§ WORK INSTRUCTIONS: Below are the records. Retype exactly the lines between the lines holding "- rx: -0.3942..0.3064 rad" and "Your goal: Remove", inclusive.

§ RECORDS FOR THIS EXERCISE:
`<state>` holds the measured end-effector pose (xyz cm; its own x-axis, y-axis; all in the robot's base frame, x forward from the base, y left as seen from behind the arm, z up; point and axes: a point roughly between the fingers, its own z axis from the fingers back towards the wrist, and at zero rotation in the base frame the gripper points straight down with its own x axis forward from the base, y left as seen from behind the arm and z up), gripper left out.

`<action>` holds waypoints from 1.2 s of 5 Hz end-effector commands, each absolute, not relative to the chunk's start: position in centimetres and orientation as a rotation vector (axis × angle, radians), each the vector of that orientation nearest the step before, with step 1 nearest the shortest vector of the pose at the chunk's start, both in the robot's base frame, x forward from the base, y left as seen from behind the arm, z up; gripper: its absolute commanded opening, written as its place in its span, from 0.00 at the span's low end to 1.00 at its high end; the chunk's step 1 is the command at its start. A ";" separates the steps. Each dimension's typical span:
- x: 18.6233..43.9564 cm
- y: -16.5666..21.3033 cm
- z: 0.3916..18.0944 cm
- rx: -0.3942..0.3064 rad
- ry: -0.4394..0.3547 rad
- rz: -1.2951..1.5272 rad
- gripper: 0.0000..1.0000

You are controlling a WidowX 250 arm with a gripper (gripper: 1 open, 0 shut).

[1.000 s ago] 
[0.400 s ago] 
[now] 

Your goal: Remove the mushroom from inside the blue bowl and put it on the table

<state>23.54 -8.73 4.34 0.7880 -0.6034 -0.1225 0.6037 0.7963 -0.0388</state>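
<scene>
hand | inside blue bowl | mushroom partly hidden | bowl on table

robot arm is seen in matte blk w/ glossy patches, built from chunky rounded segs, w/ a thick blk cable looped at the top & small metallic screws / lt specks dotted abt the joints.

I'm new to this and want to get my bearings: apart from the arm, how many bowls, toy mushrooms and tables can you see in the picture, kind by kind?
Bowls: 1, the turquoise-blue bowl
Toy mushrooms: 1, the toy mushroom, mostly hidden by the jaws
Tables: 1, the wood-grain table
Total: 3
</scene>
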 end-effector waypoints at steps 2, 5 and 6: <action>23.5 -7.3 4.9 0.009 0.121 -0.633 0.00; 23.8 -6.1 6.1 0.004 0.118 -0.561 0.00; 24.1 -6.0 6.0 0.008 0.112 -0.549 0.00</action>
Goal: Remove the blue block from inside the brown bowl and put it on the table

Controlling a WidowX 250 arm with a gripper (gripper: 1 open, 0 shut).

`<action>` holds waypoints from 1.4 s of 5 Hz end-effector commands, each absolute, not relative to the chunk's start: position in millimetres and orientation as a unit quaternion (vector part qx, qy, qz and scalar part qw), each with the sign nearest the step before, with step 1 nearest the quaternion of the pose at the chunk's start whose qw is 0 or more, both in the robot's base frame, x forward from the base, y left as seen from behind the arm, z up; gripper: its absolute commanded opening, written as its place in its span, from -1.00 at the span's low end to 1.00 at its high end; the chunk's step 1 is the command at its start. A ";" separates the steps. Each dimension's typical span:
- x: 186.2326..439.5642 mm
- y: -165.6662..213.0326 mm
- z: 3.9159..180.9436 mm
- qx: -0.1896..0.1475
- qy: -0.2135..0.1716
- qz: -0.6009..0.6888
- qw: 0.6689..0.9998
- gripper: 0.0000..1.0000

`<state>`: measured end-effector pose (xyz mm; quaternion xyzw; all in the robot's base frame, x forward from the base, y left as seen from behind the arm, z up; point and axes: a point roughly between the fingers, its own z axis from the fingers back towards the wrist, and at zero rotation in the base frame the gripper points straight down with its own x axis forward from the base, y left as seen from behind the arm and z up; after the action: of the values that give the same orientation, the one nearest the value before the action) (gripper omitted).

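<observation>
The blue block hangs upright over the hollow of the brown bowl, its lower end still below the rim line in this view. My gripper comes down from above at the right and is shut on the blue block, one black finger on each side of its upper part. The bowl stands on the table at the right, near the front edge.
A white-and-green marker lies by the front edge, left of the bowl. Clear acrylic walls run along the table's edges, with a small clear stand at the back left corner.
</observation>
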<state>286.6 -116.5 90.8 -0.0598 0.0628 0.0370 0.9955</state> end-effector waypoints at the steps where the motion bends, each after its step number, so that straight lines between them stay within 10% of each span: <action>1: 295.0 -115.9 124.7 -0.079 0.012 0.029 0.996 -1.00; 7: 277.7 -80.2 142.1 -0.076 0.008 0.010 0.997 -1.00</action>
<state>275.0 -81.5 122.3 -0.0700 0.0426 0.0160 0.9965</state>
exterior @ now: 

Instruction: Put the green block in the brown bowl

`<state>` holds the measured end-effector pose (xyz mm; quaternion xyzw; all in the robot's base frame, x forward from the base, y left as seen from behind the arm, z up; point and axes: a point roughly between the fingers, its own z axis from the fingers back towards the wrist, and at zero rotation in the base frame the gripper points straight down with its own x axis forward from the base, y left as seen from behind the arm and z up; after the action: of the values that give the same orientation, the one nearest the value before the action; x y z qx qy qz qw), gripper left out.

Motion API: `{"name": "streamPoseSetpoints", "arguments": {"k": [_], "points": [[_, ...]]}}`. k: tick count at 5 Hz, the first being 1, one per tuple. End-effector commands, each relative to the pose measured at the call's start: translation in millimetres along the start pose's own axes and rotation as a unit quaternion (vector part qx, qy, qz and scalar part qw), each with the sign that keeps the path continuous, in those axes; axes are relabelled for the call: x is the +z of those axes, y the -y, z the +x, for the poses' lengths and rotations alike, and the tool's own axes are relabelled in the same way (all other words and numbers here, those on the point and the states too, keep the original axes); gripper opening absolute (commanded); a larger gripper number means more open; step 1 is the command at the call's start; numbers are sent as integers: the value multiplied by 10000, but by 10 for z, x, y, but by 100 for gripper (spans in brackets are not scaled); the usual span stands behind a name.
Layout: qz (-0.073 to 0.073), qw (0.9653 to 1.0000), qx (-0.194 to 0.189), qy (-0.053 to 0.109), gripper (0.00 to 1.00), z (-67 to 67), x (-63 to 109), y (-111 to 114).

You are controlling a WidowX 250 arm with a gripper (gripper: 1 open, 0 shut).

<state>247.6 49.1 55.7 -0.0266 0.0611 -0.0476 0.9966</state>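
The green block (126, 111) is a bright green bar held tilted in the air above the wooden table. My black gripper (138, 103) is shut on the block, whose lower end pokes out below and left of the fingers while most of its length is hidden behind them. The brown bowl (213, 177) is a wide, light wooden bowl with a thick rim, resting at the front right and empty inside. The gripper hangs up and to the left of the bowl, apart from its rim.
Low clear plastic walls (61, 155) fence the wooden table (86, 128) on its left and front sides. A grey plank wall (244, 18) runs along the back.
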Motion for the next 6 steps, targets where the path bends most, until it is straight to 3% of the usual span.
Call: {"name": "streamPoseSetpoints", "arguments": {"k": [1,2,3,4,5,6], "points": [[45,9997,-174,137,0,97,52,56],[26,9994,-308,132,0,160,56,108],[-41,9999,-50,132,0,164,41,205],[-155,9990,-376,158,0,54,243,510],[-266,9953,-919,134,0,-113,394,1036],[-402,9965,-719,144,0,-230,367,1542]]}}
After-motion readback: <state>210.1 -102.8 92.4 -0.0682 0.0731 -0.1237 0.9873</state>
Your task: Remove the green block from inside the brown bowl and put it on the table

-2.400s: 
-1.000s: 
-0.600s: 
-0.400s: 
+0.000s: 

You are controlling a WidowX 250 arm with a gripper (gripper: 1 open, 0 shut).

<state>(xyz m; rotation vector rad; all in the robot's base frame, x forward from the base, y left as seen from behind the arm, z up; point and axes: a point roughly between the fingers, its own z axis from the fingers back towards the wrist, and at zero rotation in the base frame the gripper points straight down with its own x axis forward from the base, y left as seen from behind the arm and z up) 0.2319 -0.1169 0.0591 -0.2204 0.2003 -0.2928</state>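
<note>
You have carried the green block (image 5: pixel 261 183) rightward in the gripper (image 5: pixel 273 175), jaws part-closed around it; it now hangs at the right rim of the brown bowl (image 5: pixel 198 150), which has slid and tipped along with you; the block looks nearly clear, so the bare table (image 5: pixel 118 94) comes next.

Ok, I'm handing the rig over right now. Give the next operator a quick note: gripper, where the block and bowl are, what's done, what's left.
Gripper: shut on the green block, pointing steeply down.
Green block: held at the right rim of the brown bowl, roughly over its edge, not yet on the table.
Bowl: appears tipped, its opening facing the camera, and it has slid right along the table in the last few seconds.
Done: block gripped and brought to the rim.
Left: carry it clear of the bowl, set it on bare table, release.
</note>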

§ REPLY TO THE TASK:
- rx: -0.3942..0.3064 rad
- ry: -0.4394..0.3547 rad
- rz: -1.2951..1.5272 rad
- gripper: 0.0000..1.0000

You are controlling a WidowX 250 arm with a gripper (gripper: 1 open, 0 shut).

[1.000 s ago] 
[0.400 s ago] 
[now] 

Your goal: Remove the mushroom from inside the blue bowl and put it on the table

Nothing remains to be added to the exercise.